• Exercise details
An exact copy of every record is needed, with the pictures left out.
═══ Data records
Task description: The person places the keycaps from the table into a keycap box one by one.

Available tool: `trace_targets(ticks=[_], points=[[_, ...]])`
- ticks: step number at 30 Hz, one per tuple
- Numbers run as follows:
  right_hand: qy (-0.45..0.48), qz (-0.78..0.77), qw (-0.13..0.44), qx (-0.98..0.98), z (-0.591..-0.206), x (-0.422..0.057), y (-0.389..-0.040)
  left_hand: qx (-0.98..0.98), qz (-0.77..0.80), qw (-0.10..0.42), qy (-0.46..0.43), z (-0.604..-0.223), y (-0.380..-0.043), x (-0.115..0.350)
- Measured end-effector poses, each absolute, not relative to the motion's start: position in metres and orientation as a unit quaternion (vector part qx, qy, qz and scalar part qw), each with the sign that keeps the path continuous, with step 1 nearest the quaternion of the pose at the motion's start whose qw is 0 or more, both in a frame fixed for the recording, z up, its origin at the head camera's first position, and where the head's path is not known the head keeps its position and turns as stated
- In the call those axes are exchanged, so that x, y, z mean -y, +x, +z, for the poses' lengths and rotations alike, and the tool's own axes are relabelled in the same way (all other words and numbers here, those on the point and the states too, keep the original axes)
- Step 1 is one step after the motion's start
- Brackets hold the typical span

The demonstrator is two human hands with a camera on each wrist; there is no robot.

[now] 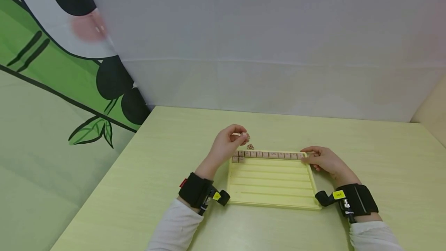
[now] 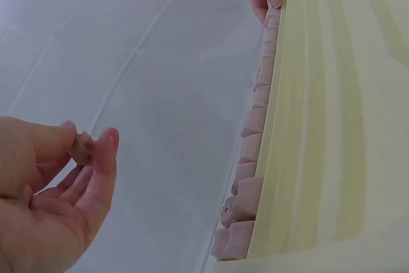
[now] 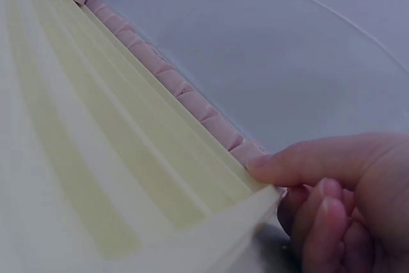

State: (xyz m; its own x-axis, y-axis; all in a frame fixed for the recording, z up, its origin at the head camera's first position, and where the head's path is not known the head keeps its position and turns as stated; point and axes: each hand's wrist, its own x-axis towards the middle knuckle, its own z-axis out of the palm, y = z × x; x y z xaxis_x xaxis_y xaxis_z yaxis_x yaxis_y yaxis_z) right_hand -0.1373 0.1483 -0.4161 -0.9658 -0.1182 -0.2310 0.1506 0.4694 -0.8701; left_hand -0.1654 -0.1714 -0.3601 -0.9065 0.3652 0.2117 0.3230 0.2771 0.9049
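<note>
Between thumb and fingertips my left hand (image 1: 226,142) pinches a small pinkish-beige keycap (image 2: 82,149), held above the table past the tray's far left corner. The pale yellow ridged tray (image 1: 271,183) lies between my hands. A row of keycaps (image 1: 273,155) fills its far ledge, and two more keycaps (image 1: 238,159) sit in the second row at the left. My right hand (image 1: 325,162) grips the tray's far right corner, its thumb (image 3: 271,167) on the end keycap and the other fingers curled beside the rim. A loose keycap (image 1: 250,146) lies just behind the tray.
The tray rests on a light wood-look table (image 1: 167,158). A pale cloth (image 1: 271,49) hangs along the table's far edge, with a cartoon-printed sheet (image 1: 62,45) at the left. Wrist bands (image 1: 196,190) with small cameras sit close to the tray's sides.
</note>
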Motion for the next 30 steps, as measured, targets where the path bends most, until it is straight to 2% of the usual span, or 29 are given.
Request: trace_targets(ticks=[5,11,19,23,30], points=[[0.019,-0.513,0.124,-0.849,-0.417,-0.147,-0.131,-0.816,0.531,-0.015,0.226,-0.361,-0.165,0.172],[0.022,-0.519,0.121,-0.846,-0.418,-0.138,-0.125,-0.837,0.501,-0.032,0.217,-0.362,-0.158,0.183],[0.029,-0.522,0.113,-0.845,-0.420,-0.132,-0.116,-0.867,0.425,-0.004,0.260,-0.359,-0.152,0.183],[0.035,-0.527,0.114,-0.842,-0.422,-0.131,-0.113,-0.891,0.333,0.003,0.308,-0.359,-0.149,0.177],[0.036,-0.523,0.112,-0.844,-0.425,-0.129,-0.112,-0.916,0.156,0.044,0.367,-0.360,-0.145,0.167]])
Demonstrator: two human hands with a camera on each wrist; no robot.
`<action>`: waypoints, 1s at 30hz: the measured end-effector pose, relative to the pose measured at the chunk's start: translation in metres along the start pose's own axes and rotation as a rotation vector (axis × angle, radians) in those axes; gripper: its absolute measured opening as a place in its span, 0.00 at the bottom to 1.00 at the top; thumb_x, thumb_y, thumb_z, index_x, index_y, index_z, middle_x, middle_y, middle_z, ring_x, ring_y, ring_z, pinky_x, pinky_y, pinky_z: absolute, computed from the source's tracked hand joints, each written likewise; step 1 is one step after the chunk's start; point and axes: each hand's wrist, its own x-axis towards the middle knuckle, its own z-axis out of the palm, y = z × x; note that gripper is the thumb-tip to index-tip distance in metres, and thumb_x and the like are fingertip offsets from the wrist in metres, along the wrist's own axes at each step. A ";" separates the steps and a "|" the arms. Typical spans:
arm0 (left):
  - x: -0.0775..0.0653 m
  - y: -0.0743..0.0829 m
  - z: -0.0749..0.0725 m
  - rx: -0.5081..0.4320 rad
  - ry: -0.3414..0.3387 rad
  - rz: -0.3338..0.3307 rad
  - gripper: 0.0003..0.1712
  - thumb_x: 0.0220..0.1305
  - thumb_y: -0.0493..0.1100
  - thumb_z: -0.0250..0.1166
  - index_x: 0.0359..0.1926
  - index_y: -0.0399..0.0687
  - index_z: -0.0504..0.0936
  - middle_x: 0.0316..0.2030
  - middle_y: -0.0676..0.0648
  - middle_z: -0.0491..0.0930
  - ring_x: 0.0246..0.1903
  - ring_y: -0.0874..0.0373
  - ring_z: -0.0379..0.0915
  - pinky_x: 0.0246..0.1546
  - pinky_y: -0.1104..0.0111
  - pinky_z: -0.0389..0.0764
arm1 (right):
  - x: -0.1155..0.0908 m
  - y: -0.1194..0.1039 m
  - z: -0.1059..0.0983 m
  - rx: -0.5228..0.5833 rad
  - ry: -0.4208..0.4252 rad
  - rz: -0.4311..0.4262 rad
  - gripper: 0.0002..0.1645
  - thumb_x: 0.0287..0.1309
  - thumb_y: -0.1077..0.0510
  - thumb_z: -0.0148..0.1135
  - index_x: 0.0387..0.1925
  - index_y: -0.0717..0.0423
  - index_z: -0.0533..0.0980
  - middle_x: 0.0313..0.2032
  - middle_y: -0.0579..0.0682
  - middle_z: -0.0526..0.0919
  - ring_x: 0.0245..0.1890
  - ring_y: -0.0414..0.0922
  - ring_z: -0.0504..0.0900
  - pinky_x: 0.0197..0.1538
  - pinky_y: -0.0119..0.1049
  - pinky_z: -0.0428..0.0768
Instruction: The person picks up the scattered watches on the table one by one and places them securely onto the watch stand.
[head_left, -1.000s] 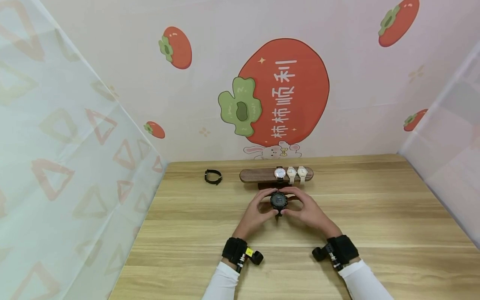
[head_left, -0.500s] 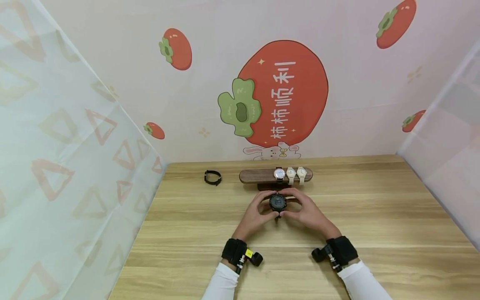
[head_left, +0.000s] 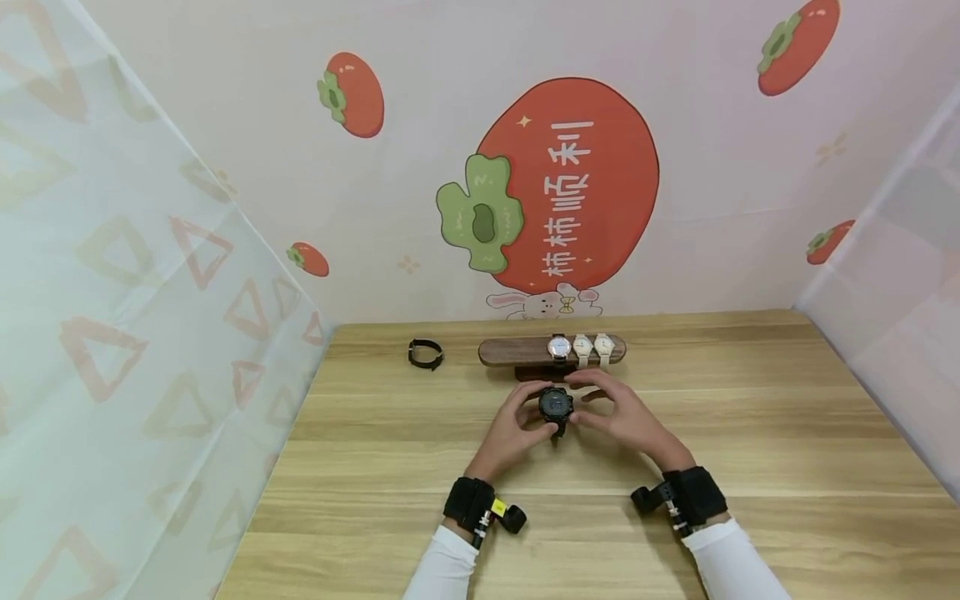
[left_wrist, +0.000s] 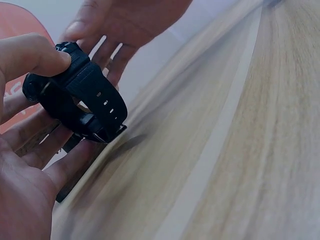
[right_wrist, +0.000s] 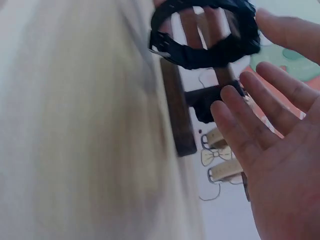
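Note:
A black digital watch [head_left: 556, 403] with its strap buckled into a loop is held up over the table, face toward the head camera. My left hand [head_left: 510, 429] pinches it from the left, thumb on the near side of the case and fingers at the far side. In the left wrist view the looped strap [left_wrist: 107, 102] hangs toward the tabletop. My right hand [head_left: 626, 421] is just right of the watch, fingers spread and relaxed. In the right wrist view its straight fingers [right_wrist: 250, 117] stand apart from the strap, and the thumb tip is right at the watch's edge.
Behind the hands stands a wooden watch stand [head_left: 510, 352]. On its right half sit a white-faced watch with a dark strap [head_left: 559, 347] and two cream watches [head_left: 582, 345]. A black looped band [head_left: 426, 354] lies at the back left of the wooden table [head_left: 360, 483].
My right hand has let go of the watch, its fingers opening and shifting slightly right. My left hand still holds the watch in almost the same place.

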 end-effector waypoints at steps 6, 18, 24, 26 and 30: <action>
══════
• Exercise solution
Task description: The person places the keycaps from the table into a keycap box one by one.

Available tool: `trace_targets(ticks=[_], points=[[_, ...]])`
- ticks: step number at 30 Hz, one per tuple
- Numbers run as follows:
  right_hand: qy (-0.45..0.48), qz (-0.78..0.77), qw (-0.13..0.44), qx (-0.98..0.98), z (-0.591..-0.206), x (-0.422..0.057), y (-0.389..-0.040)
  left_hand: qx (-0.98..0.98), qz (-0.77..0.80), qw (-0.10..0.42), qy (-0.46..0.43), z (-0.604..-0.223), y (-0.380..-0.043), x (-0.115..0.350)
- Measured end-effector poses, each absolute, not relative to the motion's start: position in metres and orientation as a unit quaternion (vector part qx, qy, qz and scalar part qw), each with the sign that keeps the path continuous, with step 1 nearest the quaternion of the pose at the motion's start whose qw is 0 or more, both in a frame fixed for the recording, z up, its origin at the head camera's first position, and where the head's path is not known the head keeps its position and turns as stated
- In the call those axes are exchanged, so that x, y, z mean -y, +x, +z, for the poses' lengths and rotations alike, and the tool's own axes are relabelled in the same way (all other words and numbers here, those on the point and the states too, keep the original axes)
- Step 1 is one step after the motion's start
- Brackets hold the typical span

The demonstrator is two human hands with a camera on each wrist; there is no robot.

[now] 
[now] 
[now] 

State: (xyz m; its own x-axis, y-axis; all in a frame fixed for the recording, z up, its origin at the head camera's first position, and where the head's path is not known the head keeps its position and turns as stated; point and axes: each hand's wrist, its own x-axis towards the middle knuckle, its own z-axis out of the palm, y = z × x; x y z xaxis_x xaxis_y xaxis_z yaxis_x yaxis_y yaxis_z) right_hand -0.1373 0.1483 -0.4161 -0.9658 -0.1182 -0.2310 0.1506 0.4694 -0.8701; left_hand -0.1654 -0.1714 -0.3601 -0.9065 0.3652 0.2117 0.3230 0.2771 0.9049
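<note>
Between thumb and fingertips my left hand (image 1: 226,142) pinches a small pinkish-beige keycap (image 2: 82,149), held above the table past the tray's far left corner. The pale yellow ridged tray (image 1: 271,183) lies between my hands. A row of keycaps (image 1: 273,155) fills its far ledge, and two more keycaps (image 1: 238,159) sit in the second row at the left. My right hand (image 1: 325,162) grips the tray's far right corner, its thumb (image 3: 271,167) on the end keycap and the other fingers curled beside the rim. A loose keycap (image 1: 250,146) lies just behind the tray.
The tray rests on a light wood-look table (image 1: 167,158). A pale cloth (image 1: 271,49) hangs along the table's far edge, with a cartoon-printed sheet (image 1: 62,45) at the left. Wrist bands (image 1: 196,190) with small cameras sit close to the tray's sides.
</note>
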Motion for the next 30 steps, as measured, targets where the path bends most, until it is straight to 2% of the usual span, or 29 are given.
Request: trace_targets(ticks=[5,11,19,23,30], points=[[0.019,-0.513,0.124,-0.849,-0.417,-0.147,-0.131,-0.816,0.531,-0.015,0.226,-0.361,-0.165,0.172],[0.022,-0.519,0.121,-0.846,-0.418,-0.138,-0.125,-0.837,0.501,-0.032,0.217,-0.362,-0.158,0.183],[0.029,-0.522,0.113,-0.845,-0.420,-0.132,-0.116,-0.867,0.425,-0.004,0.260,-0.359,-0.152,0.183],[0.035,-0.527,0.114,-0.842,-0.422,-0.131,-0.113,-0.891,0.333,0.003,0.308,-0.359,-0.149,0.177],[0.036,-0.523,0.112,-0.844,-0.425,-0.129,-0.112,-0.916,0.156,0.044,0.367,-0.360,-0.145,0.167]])
Demonstrator: two human hands with a camera on each wrist; no robot.
`<action>`: waypoints, 1s at 30hz: the measured end-effector pose, relative to the pose measured at the chunk's start: translation in metres along the start pose's own axes and rotation as a rotation vector (axis × angle, radians) in those axes; gripper: its absolute measured opening as a place in its span, 0.00 at the bottom to 1.00 at the top; thumb_x, thumb_y, thumb_z, index_x, index_y, index_z, middle_x, middle_y, middle_z, ring_x, ring_y, ring_z, pinky_x, pinky_y, pinky_z: absolute, computed from the source's tracked hand joints, each written likewise; step 1 is one step after the chunk's start; point and axes: each hand's wrist, its own x-axis towards the middle knuckle, its own z-axis out of the palm, y = z × x; note that gripper is the thumb-tip to index-tip distance in metres, and thumb_x and the like are fingertip offsets from the wrist in metres, along the wrist's own axes at each step. A ";" separates the steps and a "|" the arms. Typical spans:
arm0 (left):
  - x: -0.0775..0.0653 m
  - y: -0.0743..0.0829 m
  - z: -0.0749..0.0725 m
  - rx: -0.5081..0.4320 rad
  - ry: -0.3414..0.3387 rad
  - rz: -0.3338..0.3307 rad
  - gripper: 0.0003..0.1712
  - thumb_x: 0.0220..0.1305
  - thumb_y: -0.0493..0.1100
  - thumb_z: -0.0250..0.1166
  - index_x: 0.0359..0.1926
  - index_y: -0.0399..0.0687
  - index_z: -0.0504..0.0936
  - middle_x: 0.0316..0.2030
  - middle_y: -0.0676..0.0648
  - middle_z: -0.0491..0.0930
  - ring_x: 0.0246..0.1903
  - ring_y: -0.0874..0.0373
  - ring_z: -0.0379..0.0915
  - pinky_x: 0.0246..0.1546
  - pinky_y: -0.1104..0.0111
  - pinky_z: -0.0389..0.0764
arm1 (right):
  - x: -0.1155..0.0908 m
  - y: -0.1194..0.1039 m
  - z: -0.1059..0.0983 m
  - rx: -0.5228..0.5833 rad
  - ry: -0.4208..0.4252 rad
  - rz: -0.4311..0.4262 rad
  - gripper: 0.0002..0.1645
  - thumb_x: 0.0287..0.1309
  - thumb_y: -0.1077..0.0510
  - thumb_z: -0.0148..0.1135
  - index_x: 0.0387..0.1925
  - index_y: -0.0717..0.0423
  - index_z: -0.0533..0.0980
  - middle_x: 0.0313..0.2032
  - middle_y: -0.0579..0.0682
  - middle_z: -0.0526..0.0919
  - ring_x: 0.0245..0.1890
  - ring_y: -0.0414..0.0922
  - ring_z: -0.0504..0.0900
  - pinky_x: 0.0197..0.1538
  - pinky_y: -0.0119..0.1049
  - pinky_z: -0.0428..0.0768
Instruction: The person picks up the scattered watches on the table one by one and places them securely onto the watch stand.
[head_left, -1.000s] 
[head_left, -0.500s] 
[head_left, +0.000s] 
[left_wrist, +0.000s] 
[right_wrist, +0.000s] 
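Note:
A black digital watch [head_left: 556, 403] with its strap buckled into a loop is held up over the table, face toward the head camera. My left hand [head_left: 510, 429] pinches it from the left, thumb on the near side of the case and fingers at the far side. In the left wrist view the looped strap [left_wrist: 107, 102] hangs toward the tabletop. My right hand [head_left: 626, 421] is just right of the watch, fingers spread and relaxed. In the right wrist view its straight fingers [right_wrist: 250, 117] stand apart from the strap, and the thumb tip is right at the watch's edge.
Behind the hands stands a wooden watch stand [head_left: 510, 352]. On its right half sit a white-faced watch with a dark strap [head_left: 559, 347] and two cream watches [head_left: 582, 345]. A black looped band [head_left: 426, 354] lies at the back left of the wooden table [head_left: 360, 483].
My right hand has let go of the watch, its fingers opening and shifting slightly right. My left hand still holds the watch in almost the same place.
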
 end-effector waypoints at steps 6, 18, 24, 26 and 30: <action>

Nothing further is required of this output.